### ASSIGNED TASK
Range to reproduce from the entries below: the line with "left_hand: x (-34", the line with "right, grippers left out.", and every line in between. Give them exactly and give nothing else.

━━━━━ GIVEN INFORMATION ━━━━━

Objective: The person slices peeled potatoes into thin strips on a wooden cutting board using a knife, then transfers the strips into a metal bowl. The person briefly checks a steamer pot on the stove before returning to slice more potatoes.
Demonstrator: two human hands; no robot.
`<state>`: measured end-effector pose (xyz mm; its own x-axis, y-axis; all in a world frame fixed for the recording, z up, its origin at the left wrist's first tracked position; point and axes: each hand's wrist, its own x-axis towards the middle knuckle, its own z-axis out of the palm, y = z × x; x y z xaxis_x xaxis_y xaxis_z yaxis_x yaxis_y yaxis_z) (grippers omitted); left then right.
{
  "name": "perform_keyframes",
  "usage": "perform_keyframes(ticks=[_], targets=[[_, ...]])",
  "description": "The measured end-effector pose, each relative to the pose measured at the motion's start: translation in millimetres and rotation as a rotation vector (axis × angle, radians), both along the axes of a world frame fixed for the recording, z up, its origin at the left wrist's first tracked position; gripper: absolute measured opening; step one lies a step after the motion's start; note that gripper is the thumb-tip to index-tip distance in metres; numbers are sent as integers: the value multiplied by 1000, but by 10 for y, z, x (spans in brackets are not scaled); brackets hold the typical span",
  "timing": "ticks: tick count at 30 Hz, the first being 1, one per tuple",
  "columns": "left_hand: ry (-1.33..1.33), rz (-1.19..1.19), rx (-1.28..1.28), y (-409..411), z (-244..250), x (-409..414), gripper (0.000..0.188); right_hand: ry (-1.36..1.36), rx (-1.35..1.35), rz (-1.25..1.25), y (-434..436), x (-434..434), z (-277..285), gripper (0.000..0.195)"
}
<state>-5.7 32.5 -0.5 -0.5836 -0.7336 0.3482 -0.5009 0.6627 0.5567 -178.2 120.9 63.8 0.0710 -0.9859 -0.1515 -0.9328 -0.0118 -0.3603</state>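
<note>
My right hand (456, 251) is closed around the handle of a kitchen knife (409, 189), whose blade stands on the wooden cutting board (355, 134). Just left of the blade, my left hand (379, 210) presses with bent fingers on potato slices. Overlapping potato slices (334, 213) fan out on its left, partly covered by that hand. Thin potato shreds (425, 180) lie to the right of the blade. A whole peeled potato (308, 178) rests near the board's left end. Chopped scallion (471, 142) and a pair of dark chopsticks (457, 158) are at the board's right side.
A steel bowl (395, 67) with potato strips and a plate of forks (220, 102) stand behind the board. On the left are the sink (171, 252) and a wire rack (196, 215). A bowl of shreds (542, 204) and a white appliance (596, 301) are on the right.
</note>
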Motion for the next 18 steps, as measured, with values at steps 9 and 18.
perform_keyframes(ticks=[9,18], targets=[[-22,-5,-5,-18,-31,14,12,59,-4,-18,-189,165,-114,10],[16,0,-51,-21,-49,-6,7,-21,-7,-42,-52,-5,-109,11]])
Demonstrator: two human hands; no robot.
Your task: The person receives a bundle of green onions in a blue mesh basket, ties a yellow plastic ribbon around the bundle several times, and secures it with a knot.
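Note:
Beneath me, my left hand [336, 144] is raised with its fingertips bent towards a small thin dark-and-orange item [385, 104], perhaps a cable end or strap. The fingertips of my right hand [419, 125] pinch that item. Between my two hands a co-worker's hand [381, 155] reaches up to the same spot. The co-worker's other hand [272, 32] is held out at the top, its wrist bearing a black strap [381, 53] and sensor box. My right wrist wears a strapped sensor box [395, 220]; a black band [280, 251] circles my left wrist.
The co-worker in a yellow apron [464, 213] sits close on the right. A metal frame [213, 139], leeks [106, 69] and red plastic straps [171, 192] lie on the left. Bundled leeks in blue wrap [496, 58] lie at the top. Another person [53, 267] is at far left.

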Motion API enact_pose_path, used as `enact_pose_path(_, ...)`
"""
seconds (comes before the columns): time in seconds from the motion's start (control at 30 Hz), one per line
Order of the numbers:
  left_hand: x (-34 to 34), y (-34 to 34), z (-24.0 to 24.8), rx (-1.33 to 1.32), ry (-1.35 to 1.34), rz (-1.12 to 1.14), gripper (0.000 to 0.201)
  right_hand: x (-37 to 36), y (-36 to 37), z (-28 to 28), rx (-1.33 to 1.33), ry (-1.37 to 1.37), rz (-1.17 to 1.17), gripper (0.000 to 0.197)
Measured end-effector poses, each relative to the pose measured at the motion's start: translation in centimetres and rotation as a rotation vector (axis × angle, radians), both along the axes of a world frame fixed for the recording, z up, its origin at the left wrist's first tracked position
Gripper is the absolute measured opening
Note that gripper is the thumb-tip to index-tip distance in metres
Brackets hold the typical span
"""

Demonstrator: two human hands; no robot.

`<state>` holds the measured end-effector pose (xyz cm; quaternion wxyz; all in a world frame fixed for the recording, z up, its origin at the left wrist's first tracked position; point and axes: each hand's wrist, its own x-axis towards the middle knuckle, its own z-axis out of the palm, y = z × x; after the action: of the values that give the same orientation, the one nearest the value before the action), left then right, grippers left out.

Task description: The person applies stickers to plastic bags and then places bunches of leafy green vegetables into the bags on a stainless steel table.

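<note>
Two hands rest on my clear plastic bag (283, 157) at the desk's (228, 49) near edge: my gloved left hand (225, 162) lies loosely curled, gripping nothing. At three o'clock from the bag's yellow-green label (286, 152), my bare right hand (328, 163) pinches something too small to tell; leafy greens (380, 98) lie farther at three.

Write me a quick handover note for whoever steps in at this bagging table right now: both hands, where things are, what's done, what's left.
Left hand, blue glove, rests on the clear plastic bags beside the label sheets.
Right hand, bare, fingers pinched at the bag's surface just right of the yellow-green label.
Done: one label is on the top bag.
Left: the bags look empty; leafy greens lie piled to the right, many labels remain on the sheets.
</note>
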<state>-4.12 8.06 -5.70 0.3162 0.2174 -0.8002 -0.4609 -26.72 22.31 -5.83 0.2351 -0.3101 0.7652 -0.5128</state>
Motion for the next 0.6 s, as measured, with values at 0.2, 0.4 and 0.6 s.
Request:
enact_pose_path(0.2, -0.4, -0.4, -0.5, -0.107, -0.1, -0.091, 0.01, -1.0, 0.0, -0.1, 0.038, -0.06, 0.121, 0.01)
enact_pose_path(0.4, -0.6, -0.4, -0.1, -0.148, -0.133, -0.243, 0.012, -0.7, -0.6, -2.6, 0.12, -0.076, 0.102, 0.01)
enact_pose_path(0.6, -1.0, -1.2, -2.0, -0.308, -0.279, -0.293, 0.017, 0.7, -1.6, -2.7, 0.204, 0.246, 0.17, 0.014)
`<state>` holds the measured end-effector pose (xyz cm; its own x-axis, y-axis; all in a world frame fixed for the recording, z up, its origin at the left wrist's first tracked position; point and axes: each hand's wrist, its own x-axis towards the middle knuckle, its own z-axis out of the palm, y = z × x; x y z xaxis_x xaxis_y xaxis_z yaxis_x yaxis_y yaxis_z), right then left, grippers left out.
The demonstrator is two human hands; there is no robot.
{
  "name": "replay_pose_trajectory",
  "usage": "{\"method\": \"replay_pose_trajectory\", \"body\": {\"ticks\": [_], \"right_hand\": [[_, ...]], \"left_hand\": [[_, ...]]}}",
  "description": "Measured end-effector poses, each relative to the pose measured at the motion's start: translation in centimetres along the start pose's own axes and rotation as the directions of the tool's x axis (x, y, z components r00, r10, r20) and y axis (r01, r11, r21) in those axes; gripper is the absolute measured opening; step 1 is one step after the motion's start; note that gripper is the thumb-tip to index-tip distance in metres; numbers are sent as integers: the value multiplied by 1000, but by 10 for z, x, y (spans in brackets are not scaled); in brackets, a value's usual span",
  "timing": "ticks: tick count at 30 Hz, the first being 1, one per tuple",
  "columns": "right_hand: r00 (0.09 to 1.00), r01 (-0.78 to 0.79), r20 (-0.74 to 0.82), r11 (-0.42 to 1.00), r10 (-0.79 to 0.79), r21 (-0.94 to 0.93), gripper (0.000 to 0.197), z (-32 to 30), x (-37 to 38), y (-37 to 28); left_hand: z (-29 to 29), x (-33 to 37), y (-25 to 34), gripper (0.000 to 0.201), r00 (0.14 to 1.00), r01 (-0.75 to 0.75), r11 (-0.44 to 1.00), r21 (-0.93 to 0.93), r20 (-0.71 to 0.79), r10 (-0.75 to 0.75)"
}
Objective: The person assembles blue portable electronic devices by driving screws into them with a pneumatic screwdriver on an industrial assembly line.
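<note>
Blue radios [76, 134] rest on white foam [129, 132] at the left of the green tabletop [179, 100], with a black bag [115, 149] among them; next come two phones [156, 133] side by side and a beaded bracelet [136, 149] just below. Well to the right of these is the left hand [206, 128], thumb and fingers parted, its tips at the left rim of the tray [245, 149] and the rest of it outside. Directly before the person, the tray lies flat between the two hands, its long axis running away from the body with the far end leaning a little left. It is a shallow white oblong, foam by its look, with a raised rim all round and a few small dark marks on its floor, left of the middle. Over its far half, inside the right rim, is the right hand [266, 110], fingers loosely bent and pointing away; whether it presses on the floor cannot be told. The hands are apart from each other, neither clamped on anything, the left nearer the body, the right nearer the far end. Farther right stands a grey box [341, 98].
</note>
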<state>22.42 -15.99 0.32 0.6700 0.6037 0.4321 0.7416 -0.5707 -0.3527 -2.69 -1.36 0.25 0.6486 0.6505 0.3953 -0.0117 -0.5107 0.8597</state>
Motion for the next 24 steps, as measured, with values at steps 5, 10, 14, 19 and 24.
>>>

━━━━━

### REPLY TO THE TASK
  left_hand: x (-34 to 34), y (-34 to 34), z (-24.0 to 24.8), rx (-1.33 to 1.32), ry (-1.35 to 1.34), rz (-1.12 to 1.14), gripper (0.000 to 0.201)
  right_hand: x (-37 to 36), y (-36 to 37), z (-28 to 28), rx (-1.33 to 1.33), ry (-1.37 to 1.37), rz (-1.17 to 1.17), gripper (0.000 to 0.197)
Measured end-effector poses, each relative to the pose measured at the motion's start: translation in centimetres and rotation as a rotation vector (axis × angle, radians), both along the axes of a world frame fixed for the recording, z up, its origin at the left wrist's first tracked position
Gripper is the absolute measured opening
Note that gripper is the thumb-tip to index-tip distance in metres
Brackets hold the typical span
"""

Demonstrator: two human hands; no robot.

`<state>` holds the measured end-effector pose (xyz cm; quaternion wxyz; all in a world frame fixed for the recording, z up, its origin at the left wrist's first tracked position; point and axes: each hand's wrist, its own x-axis towards the middle knuckle, its own z-axis out of the palm, y = z × x; after the action: of the values that give the same orientation, the one nearest the value before the action), left then right, grippers left out.

The answer is complete, and the exercise is done.